§ What you need to do:
Only one stretch of the listing below is wanted. Begin at the line that has "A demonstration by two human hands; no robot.", stop after the line that has "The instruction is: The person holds", and repeat every line in between exactly.

§ Exercise data:

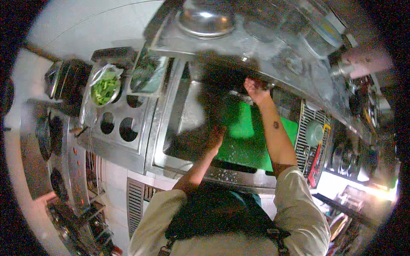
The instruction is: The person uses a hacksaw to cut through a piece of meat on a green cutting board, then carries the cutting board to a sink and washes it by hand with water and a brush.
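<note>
A large dark, motion-smeared shape (224, 81) spreads between and beyond my hands; its kind cannot be told. My left hand (218, 135) is at its lower edge, over the near side of the sink (188, 113), its fingers blurred and partly hidden. Further off, under the edge of the steel shelf (273, 64), my right hand (257, 90) has its fingers curled; what lies in them is hidden. Beneath my right forearm is a green cutting board (279, 149), wet-looking, with small pale specks along its near left part.
Left of the sink, a bowl of chopped green leaves (103, 90) sits on a steel counter with round holes, beside a clear-sided container (147, 74). A shiny metal bowl (207, 19) rests on the shelf. At right, a slatted rack (304, 141) bears a pale green bowl (314, 133) and red-handled tool (315, 164).
</note>
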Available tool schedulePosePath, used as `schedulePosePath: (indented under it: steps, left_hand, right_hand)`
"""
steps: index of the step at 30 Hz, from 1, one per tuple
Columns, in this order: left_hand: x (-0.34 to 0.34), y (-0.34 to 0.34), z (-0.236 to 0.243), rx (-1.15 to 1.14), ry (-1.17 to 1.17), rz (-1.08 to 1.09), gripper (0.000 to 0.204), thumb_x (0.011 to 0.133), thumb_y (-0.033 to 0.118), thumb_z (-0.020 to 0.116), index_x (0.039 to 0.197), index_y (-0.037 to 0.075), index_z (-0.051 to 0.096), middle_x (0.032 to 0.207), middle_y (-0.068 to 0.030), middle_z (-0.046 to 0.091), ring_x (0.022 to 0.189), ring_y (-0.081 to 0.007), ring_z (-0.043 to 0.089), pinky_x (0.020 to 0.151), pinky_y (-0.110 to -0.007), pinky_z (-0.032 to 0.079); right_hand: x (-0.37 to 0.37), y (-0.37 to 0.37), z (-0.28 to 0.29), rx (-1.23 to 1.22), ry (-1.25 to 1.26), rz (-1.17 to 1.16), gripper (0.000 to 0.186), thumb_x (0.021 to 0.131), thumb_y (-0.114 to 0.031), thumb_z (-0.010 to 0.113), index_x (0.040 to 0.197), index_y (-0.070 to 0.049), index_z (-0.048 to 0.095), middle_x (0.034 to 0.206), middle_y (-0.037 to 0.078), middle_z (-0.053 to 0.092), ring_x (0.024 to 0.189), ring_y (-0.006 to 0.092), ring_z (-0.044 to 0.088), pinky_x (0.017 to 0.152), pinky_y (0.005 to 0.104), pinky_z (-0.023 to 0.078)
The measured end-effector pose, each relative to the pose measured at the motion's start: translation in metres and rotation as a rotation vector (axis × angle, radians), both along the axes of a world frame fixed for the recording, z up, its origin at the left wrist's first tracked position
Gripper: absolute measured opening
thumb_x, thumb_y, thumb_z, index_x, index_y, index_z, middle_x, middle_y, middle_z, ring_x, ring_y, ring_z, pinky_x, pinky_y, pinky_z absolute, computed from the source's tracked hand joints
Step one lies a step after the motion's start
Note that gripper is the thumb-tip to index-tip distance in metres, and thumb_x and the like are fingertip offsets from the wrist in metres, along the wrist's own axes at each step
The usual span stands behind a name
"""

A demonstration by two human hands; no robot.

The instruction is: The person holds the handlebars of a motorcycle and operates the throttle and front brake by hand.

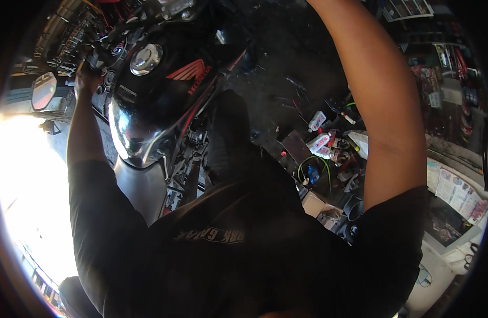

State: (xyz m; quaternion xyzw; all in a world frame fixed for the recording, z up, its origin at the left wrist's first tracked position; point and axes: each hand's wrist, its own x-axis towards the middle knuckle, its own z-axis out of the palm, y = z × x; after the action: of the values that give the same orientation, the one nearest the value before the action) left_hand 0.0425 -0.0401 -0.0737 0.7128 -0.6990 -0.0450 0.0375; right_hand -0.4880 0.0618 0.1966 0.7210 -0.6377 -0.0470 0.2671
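Observation:
A black motorcycle stands at my left, its glossy fuel tank marked with red and fitted with a silver filler cap. My left arm stretches forward along the tank's left side. My left hand is closed round the dark end of the handlebar, though shade hides most of its fingers. Just left of that hand is a round-edged mirror. My right arm reaches forward and leaves the picture at the top edge, so the right hand and anything it touches are out of sight.
On the floor at right lie white bottles, a green cable, a blue item and an open cardboard box. Hand tools hang at the far left. Shelves with packages line the right side.

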Motion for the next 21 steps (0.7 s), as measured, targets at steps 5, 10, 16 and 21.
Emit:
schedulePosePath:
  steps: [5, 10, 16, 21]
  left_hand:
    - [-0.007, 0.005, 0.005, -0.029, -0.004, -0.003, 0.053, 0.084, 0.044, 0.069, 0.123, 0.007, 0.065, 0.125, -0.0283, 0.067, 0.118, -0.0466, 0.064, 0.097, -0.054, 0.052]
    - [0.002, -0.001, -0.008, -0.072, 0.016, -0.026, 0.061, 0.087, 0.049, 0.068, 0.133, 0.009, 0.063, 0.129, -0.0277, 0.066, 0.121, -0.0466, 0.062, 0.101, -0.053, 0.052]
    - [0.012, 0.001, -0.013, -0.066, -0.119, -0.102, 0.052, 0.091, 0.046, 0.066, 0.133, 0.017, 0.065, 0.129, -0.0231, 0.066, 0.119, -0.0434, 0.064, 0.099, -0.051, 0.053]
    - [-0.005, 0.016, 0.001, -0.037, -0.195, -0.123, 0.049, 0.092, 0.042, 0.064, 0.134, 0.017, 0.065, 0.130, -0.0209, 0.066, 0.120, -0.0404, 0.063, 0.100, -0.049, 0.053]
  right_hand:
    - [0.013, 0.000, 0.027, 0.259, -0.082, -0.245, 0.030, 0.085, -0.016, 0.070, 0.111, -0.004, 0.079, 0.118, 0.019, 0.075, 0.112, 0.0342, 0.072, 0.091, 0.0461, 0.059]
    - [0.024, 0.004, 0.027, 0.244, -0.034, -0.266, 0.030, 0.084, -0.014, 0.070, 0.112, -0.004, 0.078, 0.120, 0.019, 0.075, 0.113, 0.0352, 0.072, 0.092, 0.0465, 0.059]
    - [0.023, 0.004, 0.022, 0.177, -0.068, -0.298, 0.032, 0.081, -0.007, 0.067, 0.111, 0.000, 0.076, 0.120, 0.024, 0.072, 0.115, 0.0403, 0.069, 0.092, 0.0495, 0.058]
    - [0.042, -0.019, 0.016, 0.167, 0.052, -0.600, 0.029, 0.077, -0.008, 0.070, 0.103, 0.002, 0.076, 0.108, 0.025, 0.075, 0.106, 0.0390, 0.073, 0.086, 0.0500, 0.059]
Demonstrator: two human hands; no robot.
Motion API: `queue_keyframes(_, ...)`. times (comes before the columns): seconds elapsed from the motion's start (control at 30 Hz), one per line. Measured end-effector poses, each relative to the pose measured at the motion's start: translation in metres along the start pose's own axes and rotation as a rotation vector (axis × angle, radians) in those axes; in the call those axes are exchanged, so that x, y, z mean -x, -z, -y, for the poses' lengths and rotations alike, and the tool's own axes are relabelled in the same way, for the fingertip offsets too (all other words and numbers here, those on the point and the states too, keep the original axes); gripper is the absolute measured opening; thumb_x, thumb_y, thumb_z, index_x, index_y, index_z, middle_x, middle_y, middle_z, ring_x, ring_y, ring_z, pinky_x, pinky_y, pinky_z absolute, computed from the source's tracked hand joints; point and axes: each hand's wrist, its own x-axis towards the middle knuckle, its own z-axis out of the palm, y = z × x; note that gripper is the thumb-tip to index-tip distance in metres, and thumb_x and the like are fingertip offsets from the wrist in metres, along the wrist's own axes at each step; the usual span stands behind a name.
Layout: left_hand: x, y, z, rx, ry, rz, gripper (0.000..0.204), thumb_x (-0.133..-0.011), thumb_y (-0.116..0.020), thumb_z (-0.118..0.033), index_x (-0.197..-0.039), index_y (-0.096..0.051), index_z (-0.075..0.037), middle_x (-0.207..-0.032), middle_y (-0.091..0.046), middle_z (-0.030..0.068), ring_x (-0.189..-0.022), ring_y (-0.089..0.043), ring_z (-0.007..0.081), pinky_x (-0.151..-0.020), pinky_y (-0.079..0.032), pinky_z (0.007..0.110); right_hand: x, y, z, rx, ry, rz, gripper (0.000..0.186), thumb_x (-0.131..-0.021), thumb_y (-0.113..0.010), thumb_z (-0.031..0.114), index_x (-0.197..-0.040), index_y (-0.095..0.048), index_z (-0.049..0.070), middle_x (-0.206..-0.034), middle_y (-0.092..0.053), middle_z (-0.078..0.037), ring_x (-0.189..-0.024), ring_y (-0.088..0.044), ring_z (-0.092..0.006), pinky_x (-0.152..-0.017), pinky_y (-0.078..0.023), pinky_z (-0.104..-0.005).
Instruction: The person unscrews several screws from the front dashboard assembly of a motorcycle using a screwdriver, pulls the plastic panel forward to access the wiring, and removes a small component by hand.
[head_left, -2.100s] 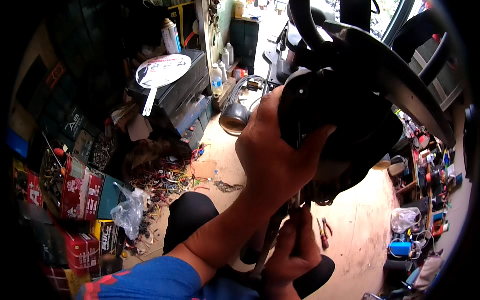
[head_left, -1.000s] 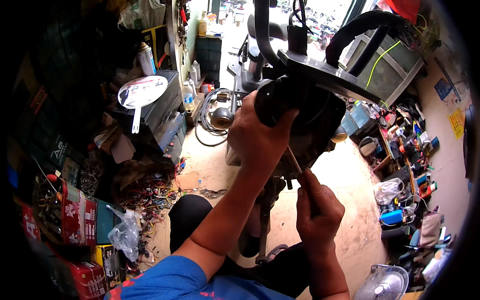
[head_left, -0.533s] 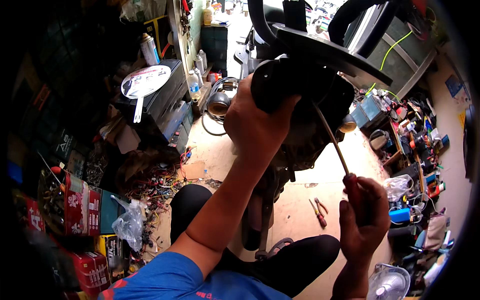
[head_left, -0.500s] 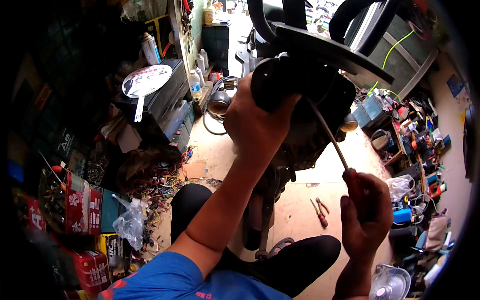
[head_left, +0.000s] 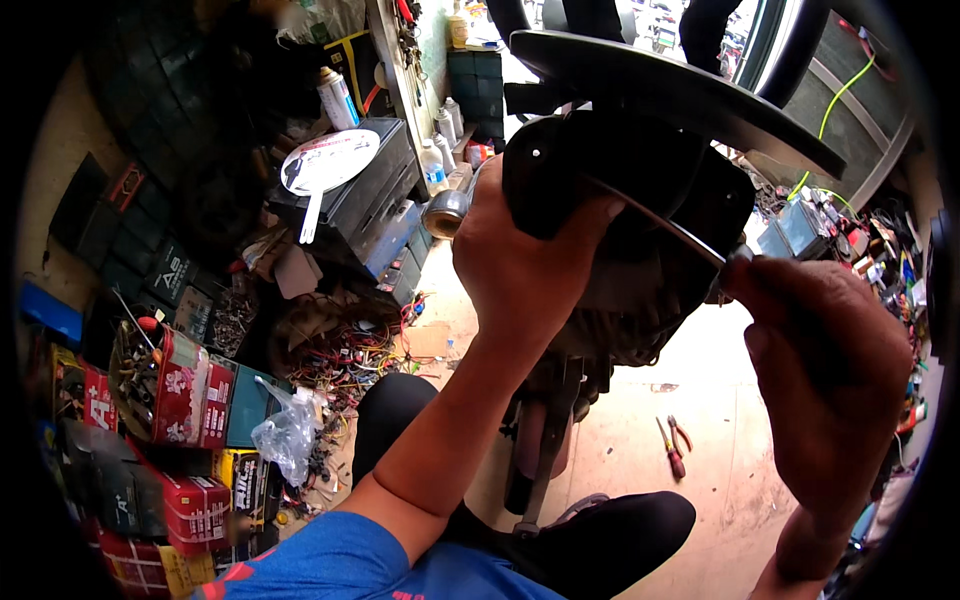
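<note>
My left hand (head_left: 515, 270) grips the left side of a black bracket (head_left: 550, 175) on the underside of a dark vehicle front assembly (head_left: 630, 290), its thumb pointing up to the right. My right hand (head_left: 820, 370) is closed on the handle of a screwdriver (head_left: 670, 225), whose long metal shaft slants up-left to the bracket near my left thumb; the tip is lost in shadow. A broad black plate (head_left: 650, 75) sits above both hands. On the floor below lie a second screwdriver (head_left: 670, 455) and pliers (head_left: 682, 435).
Boxes and batteries (head_left: 190, 510), tangled wires (head_left: 345, 355) and a plastic bag (head_left: 290, 440) crowd the left. A paddle fan (head_left: 325, 160) lies on a black cabinet (head_left: 340, 220). Cluttered items (head_left: 800, 230) line the right wall. A bright doorway is behind the assembly; my knees are below.
My right hand has moved up and right with the screwdriver, whose shaft now lies more slanted. My left hand keeps hold of the assembly; the view has shifted somewhat.
</note>
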Motion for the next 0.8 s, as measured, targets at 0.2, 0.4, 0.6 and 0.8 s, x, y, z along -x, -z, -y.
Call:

§ Task response:
A demonstration by two human hands; no robot.

The instruction is: The person holds the handlebars of a motorcycle and operates the throttle and front brake by hand.

No additional lines are needed for this answer.